* Dataset section
· · · ·
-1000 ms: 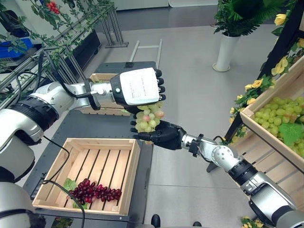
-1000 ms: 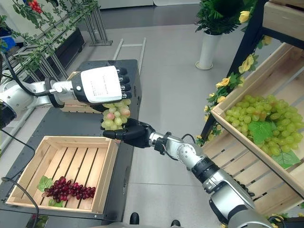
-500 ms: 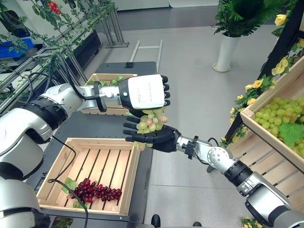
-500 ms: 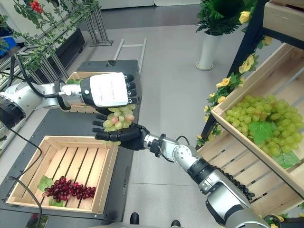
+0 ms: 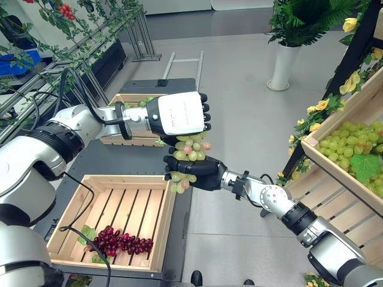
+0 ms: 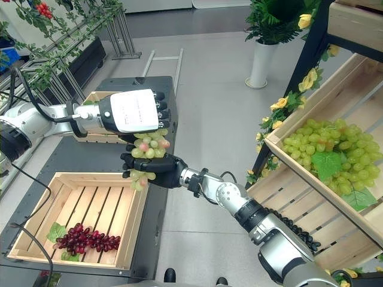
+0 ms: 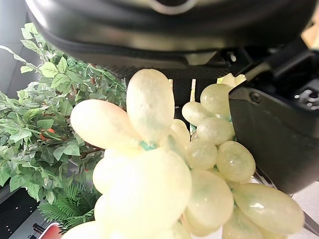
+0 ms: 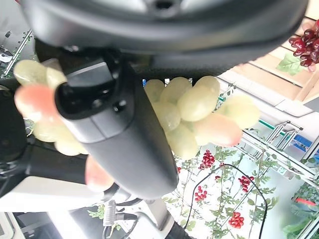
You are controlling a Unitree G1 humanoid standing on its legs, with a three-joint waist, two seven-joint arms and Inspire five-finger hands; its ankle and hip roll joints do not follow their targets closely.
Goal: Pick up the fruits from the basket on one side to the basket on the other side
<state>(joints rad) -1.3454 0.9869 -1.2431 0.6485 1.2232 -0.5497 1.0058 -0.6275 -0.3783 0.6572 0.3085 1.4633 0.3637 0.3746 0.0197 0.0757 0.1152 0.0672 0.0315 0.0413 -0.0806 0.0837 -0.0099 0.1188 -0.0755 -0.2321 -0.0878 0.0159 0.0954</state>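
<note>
Bright, even indoor light falls from overhead, and shadows on the grey floor [image 5: 239,119] are soft and faint. The white back of the left hand [image 5: 179,112] is glaringly pale. In both wrist views the grapes [image 7: 164,169] sit very close and blurred, with washed-out highlights and hazy backgrounds.

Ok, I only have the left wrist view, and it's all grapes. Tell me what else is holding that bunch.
Observer: The right hand cups the green grape bunch from below, fingers curled round it; the left hand grips it from above.
Operator: Give me what's below it.
Observer: In the head views it shows above the far right corner of a wooden crate holding red grapes.
Operator: Now the robot's right side.
Observer: A shelf crate of green grapes stands there.
</note>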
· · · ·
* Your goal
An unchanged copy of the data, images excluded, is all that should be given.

* Answer below
-1000 ms: 
-1000 ms: 
-500 ms: 
-500 ms: 
+0 ms: 
+0 ms: 
+0 ms: 
+0 ms: 
You are controlling a Unitree G1 humanoid standing on its legs, with a three-joint waist, two seven-joint arms and Inspire five-finger hands; its ankle and hip roll joints do not follow their targets closely.
Goal: Pick up the fruits from the basket on one side to the basket on the other side
<state>(joints rad) -1.3454 0.9869 -1.2431 0.6485 1.2232 -0.5497 1.0058 -0.6275 -0.3783 0.6572 0.3085 1.4633 0.3637 0.3746 0.0197 0.0757 0.1152 0.0672 0.0315 0.0413 -0.0806 0.0837 -0.0099 0.1188 -0.0755 -0.2321 -0.0878 0.0159 0.0954</state>
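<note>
Bright, even indoor light falls from overhead, and shadows on the grey floor [image 5: 239,119] are soft and faint. The white back of the left hand [image 5: 179,112] is glaringly pale. In both wrist views the grapes [image 7: 164,169] sit very close and blurred, with washed-out highlights and hazy backgrounds.

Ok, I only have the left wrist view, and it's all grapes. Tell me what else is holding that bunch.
Observer: The right hand cups the green grape bunch from below, fingers curled round it; the left hand grips it from above.
Operator: Give me what's below it.
Observer: In the head views it shows above the far right corner of a wooden crate holding red grapes.
Operator: Now the robot's right side.
Observer: A shelf crate of green grapes stands there.
</note>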

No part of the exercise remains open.